We're now into the second week of the French half term  holidays and it looks like it's going to indeed be busier than last week.

And the glorious government is announcing to the public more or less to Carry on les Vacances.

Health Minister Olivier Véran

The next few weeks will be crucial to see if France's current Covid restrictions are 'sufficient', or if a new lockdown may be needed, as the health minister insists the situation is 'stable' for now.

Health Minister Olivier Véran said, during a press conference update yesterday: "Pressure remains high but is not rising. The next few weeks will tell us if the current measures are sufficient, or if we must resign ourselves to confinement measures.

"We are making no bets about the future, but we can see that we have already made up time, and we hope to avoid [lockdown].

So now we're thinking that two weeks from now we'll now go into lockdown on 8th March just as the holidays finish! 

I've heard from a reliable source, head of a ski school, admittedly third hand, that Serre Chevalier is at 50 percent occupancy this week. Yesterday walking the dogs around the resort there was a fair bit going on but I would not put the figures anywhere near half capacity.

The Chazelay was sort of open, providing drinks and food as you stood outside their perimeter, and it was great to be in the sunshine having a drink with everyone well-spaced out.

Chazelay Bar lock down Serre Chevalier

And even the local Plod came around to make sure everything was above board. 

Chazelay Bar lock down Serre Chevalier

After lunch, many an instructor appeared.

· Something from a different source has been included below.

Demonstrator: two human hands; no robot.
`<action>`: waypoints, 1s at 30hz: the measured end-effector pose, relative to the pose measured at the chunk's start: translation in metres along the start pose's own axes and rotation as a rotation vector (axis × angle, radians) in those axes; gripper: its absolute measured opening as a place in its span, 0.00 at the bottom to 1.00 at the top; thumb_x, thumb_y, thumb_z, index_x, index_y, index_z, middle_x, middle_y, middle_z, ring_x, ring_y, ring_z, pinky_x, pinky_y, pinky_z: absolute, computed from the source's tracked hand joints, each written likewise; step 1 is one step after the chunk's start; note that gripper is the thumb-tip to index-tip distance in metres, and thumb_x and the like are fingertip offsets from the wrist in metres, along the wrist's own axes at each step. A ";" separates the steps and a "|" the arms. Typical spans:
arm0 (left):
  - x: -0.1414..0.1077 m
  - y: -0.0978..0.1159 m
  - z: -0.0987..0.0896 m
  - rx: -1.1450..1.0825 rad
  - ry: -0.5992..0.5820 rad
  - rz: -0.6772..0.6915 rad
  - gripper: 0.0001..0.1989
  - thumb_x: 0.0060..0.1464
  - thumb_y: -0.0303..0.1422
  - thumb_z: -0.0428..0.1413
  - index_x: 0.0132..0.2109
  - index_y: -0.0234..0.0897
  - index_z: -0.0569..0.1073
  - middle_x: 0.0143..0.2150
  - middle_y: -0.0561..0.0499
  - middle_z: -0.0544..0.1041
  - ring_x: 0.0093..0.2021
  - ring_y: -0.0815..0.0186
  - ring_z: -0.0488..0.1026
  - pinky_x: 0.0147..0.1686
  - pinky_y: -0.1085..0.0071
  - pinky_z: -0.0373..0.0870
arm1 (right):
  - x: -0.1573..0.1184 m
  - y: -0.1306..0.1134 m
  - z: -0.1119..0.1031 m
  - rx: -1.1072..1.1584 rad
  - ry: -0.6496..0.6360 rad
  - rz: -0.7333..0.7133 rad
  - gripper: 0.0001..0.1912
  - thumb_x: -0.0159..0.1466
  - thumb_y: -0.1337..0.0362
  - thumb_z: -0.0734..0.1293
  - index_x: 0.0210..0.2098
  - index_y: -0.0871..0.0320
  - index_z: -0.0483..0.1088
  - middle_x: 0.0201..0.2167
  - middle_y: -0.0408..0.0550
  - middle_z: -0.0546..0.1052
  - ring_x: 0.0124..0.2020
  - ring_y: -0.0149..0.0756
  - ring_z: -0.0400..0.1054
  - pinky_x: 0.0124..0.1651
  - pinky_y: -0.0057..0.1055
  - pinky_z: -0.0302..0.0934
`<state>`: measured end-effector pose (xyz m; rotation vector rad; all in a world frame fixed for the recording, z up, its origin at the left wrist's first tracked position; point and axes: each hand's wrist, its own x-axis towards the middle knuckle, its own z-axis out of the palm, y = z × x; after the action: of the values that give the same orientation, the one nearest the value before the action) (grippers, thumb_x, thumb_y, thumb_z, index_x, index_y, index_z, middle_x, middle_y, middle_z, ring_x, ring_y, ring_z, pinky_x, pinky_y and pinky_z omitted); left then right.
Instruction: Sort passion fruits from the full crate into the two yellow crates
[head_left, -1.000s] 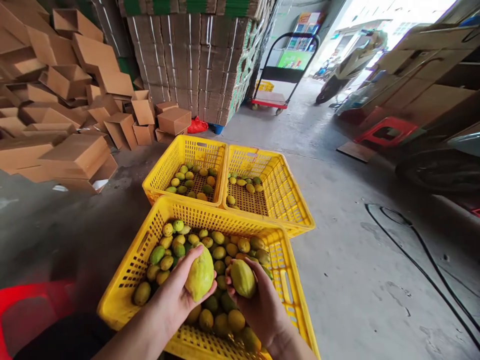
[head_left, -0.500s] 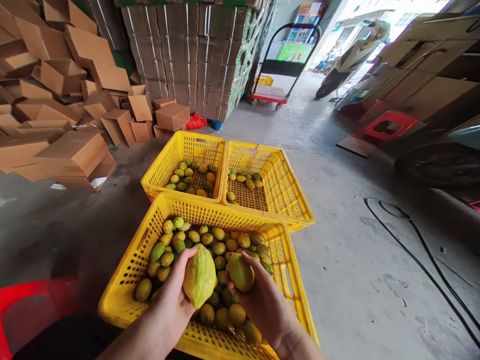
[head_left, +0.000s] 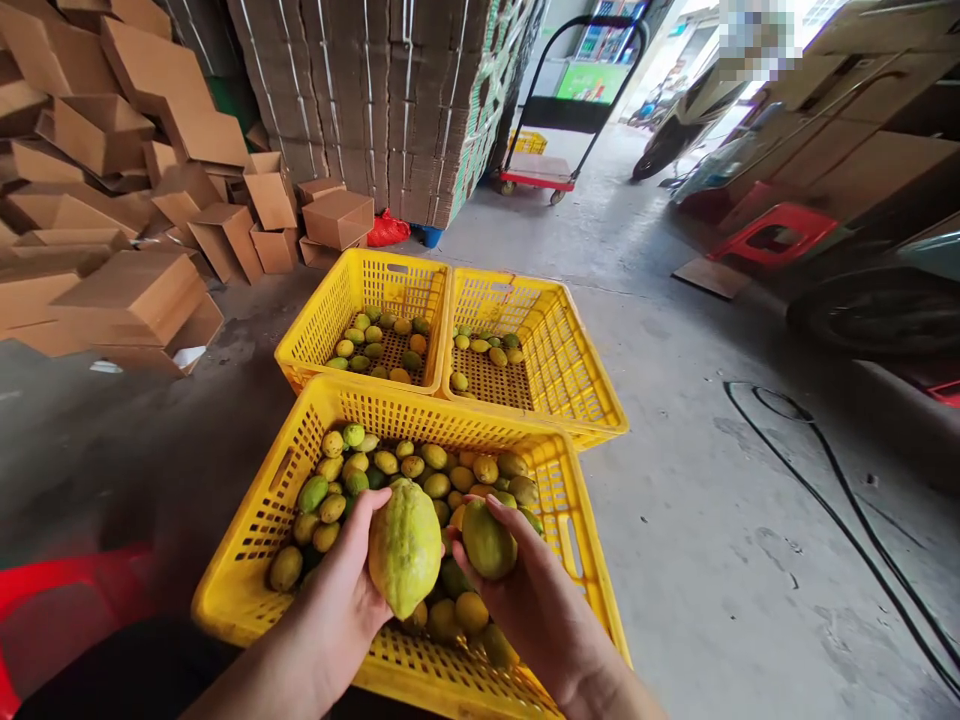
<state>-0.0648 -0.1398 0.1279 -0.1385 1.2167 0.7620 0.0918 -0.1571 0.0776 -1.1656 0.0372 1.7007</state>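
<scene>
My left hand (head_left: 337, 590) is closed round a large, ribbed yellow-green lemon (head_left: 406, 550), its pointed end toward me. Close beside it, my right hand (head_left: 525, 590) grips a smaller, smoother green lemon (head_left: 488, 540) between thumb and fingers. Both hands are above the near yellow crate (head_left: 262, 620), where many yellow and green lemons (head_left: 328, 508) lie in a loose heap. My wrists and the two held fruits hide part of the heap.
Beyond stand two more yellow crates, a left one (head_left: 300, 345) and a right one (head_left: 577, 360), each with some lemons inside. Cardboard boxes (head_left: 135, 290) pile up at left. A hand trolley (head_left: 544, 175), red stool (head_left: 780, 235) and black cable (head_left: 817, 450) are farther right.
The large lemon has turned in my left hand, showing more of its ribbed side. Both hands have shifted slightly right within the view, and the small lemon is tilted differently.
</scene>
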 end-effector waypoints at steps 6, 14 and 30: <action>0.000 -0.002 -0.002 0.043 -0.014 0.019 0.14 0.62 0.33 0.62 0.52 0.31 0.77 0.46 0.41 0.82 0.38 0.59 0.82 0.36 0.68 0.80 | -0.011 -0.004 0.014 -0.064 0.033 0.069 0.21 0.57 0.53 0.73 0.45 0.59 0.77 0.34 0.49 0.79 0.33 0.36 0.72 0.32 0.28 0.68; -0.005 0.001 0.001 -0.019 0.011 0.044 0.07 0.61 0.29 0.61 0.46 0.34 0.79 0.45 0.46 0.82 0.36 0.65 0.80 0.35 0.72 0.79 | -0.013 -0.005 0.004 -0.232 0.075 -0.061 0.28 0.46 0.48 0.82 0.40 0.56 0.76 0.36 0.43 0.76 0.35 0.33 0.69 0.32 0.23 0.66; 0.000 0.000 0.005 0.069 0.070 -0.023 0.13 0.65 0.35 0.58 0.49 0.29 0.78 0.46 0.39 0.81 0.42 0.57 0.82 0.34 0.70 0.79 | -0.006 -0.006 0.001 -0.112 0.166 0.056 0.16 0.57 0.52 0.74 0.38 0.57 0.75 0.37 0.47 0.79 0.34 0.35 0.70 0.32 0.27 0.67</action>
<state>-0.0606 -0.1370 0.1295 -0.1227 1.3038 0.6996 0.0957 -0.1578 0.0849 -1.3999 0.0784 1.6681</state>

It would seem that learning to snowboard is on the agenda for many visitors.

And as ever the penguins - the kids in their classes - were out, grouped together en masse in the equivalent of a petri dish for infections, as we all know that kids are great at spreading germs once they get back home from school.

Serre Chevalier Childrens ski school

When I walked back the ice skating ring was doing great business, probably far better than usual for the time of day and time of year! 

Serre Chevalier ice skating ring

This week, the weather looks to be very spring-like so the road bike may well get an outing. I'll also be seeking out spring snow on some of my favourite south-facing slopes, but before that,I'm going round to Nevache to see if there's any untracked powder left in my Secret Garden.